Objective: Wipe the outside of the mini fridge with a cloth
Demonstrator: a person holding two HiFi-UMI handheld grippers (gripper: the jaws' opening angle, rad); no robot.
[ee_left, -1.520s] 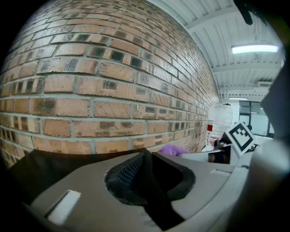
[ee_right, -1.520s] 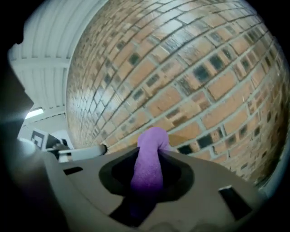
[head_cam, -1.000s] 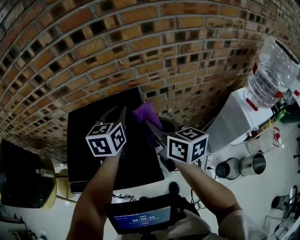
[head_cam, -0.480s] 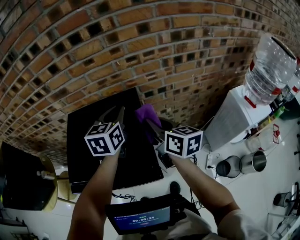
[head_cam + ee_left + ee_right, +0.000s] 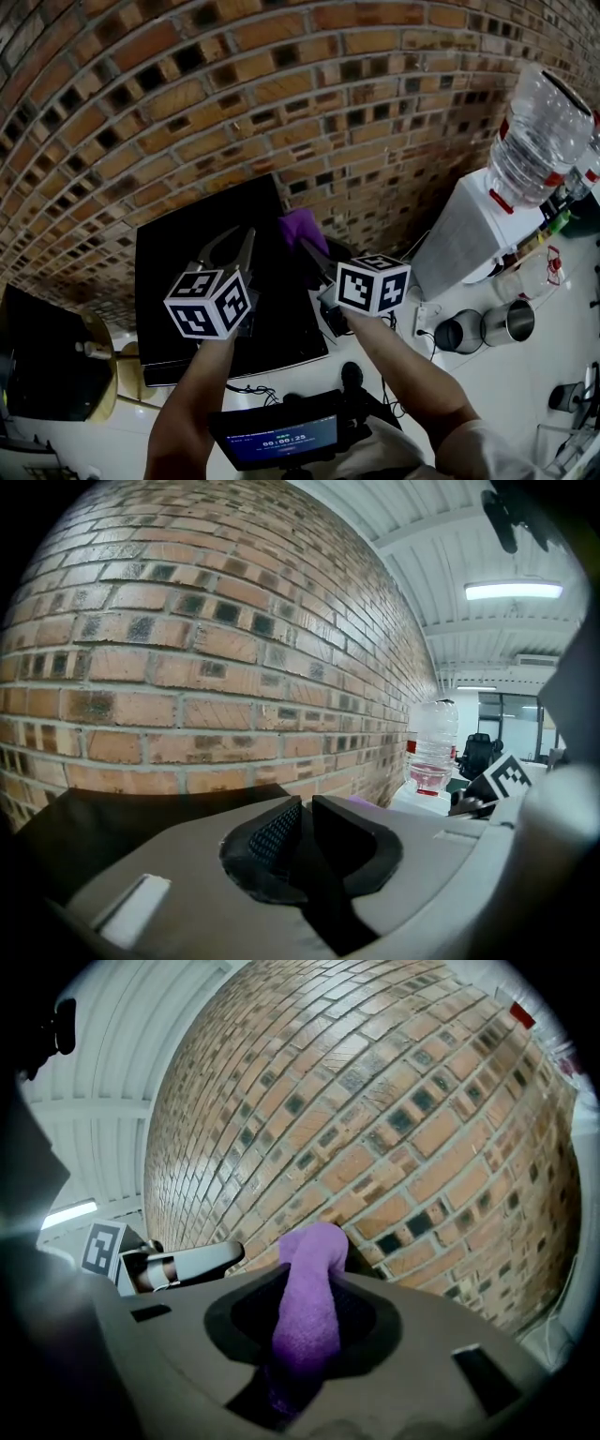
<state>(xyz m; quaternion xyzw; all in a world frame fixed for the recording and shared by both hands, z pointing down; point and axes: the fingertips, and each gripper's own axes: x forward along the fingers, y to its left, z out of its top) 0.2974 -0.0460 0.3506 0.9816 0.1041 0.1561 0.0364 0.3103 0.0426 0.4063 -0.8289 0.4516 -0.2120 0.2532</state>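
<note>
The black mini fridge (image 5: 178, 309) stands against the brick wall, and I look down on its top. My right gripper (image 5: 306, 246) is shut on a purple cloth (image 5: 302, 227), held above the fridge's back right corner. In the right gripper view the cloth (image 5: 317, 1246) sticks up out of the right gripper (image 5: 309, 1279). My left gripper (image 5: 239, 239) hovers over the fridge top, left of the cloth. Its jaws have just been closing. In the left gripper view the left gripper (image 5: 305, 803) has its pads nearly touching with nothing between them, over the dark fridge top (image 5: 122, 808).
The brick wall (image 5: 281, 94) rises right behind the fridge. A white water dispenser (image 5: 469, 234) with a clear bottle (image 5: 544, 141) stands at the right, with two metal cups (image 5: 506, 326) in front of it. A small screen (image 5: 277, 436) sits near my body. A black box (image 5: 37, 366) is at the left.
My left gripper has drawn back toward me over the fridge top. The right gripper with the cloth has hardly shifted in the head view.
</note>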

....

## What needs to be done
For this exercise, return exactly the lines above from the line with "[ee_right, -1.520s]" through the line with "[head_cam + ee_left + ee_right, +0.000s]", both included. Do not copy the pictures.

## Task solution
[ee_right, -1.520s] 
[head_cam, -1.000s] 
[head_cam, -0.480s] 
[head_cam + ee_left + ee_right, +0.000s] 

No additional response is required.